Your task: Throughout the listing that follows, find each line with the word "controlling" and copy it.
Segment Start: Source records
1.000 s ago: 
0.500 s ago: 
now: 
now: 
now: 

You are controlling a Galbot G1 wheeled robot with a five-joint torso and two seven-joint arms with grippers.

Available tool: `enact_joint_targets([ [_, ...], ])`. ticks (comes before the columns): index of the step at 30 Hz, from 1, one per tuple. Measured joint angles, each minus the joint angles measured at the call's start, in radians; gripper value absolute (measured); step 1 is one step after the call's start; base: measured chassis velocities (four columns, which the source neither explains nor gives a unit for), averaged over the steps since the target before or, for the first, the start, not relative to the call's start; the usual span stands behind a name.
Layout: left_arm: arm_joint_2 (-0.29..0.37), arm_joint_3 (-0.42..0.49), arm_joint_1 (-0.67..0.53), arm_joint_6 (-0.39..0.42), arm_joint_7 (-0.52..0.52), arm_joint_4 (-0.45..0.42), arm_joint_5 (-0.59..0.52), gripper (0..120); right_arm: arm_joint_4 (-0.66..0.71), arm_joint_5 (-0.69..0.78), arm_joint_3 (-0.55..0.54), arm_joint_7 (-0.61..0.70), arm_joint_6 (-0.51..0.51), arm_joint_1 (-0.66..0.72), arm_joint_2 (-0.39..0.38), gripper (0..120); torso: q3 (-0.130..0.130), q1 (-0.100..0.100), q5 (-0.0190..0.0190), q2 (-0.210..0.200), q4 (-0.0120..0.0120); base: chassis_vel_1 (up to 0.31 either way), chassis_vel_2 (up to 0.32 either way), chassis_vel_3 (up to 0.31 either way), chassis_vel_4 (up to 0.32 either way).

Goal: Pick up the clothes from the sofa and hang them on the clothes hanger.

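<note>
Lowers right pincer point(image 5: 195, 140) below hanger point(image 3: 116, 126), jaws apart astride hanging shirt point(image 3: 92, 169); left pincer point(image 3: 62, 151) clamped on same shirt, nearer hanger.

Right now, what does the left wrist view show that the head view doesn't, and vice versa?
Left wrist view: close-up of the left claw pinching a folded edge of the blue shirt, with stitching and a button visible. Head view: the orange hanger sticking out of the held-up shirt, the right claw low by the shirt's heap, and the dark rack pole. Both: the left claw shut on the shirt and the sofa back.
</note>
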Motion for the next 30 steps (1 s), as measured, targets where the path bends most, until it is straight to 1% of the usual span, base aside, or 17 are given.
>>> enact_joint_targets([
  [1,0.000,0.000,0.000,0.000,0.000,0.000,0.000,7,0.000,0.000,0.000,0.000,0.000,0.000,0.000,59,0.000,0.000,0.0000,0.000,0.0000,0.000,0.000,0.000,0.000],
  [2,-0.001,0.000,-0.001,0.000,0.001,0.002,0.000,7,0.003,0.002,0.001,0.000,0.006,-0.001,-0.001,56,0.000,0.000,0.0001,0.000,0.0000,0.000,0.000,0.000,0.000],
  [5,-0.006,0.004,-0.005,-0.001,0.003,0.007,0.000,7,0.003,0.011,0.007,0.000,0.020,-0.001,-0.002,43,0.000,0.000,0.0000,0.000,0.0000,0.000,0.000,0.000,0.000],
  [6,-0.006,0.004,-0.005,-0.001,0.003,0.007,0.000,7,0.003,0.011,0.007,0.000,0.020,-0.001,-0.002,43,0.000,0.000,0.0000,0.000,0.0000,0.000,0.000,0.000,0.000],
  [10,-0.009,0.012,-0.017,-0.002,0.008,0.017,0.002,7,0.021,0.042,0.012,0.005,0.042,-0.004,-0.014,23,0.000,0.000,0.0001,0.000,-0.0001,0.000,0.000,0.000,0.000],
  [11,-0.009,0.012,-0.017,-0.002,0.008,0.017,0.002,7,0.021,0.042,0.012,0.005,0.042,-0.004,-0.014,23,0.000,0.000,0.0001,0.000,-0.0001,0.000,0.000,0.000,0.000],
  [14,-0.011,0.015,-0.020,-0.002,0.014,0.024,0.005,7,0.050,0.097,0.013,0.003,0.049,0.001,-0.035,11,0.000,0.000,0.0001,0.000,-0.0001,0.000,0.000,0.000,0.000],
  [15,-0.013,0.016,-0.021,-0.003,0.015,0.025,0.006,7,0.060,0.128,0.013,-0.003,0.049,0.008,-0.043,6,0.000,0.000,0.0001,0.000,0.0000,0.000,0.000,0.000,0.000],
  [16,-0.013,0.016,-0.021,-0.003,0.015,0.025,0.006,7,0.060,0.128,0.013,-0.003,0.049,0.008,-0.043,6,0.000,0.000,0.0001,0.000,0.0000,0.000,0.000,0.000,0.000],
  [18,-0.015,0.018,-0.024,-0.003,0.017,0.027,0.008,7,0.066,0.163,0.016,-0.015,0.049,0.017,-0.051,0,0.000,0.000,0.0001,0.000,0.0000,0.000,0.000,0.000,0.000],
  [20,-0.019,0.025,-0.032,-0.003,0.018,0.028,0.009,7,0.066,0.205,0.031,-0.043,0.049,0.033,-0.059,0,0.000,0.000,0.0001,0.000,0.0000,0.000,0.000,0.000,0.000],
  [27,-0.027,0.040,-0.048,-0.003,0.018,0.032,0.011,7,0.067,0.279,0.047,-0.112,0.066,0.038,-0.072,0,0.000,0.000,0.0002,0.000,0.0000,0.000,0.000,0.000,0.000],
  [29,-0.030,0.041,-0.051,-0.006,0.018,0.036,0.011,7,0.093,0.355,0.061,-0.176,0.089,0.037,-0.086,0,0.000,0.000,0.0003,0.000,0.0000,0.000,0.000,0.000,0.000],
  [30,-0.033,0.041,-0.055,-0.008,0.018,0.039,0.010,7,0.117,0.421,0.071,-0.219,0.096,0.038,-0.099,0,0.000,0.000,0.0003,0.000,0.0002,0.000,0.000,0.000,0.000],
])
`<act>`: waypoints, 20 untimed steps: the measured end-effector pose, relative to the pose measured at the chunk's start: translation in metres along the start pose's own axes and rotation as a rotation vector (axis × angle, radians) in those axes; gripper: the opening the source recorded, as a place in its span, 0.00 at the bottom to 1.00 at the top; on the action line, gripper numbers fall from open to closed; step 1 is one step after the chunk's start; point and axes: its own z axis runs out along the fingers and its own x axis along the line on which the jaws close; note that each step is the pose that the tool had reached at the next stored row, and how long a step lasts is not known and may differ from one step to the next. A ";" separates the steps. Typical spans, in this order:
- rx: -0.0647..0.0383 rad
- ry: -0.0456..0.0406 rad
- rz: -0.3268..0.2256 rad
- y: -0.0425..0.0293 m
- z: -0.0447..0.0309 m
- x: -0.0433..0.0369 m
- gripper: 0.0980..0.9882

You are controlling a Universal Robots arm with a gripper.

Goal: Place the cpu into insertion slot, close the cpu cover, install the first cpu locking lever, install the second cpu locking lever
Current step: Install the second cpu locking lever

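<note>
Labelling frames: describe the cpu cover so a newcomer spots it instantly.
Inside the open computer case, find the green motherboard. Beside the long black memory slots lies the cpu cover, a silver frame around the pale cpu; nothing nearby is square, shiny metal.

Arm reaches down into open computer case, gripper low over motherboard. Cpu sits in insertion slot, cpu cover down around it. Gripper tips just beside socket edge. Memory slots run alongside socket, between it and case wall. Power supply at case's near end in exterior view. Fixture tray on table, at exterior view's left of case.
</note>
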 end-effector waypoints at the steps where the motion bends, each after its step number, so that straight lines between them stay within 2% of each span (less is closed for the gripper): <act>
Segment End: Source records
Solved problem:
You are controlling a Galbot G1 wheeled robot with a five-joint torso and two seven-joint arms with grippers.
You are controlling a Universal Robots arm with a gripper.

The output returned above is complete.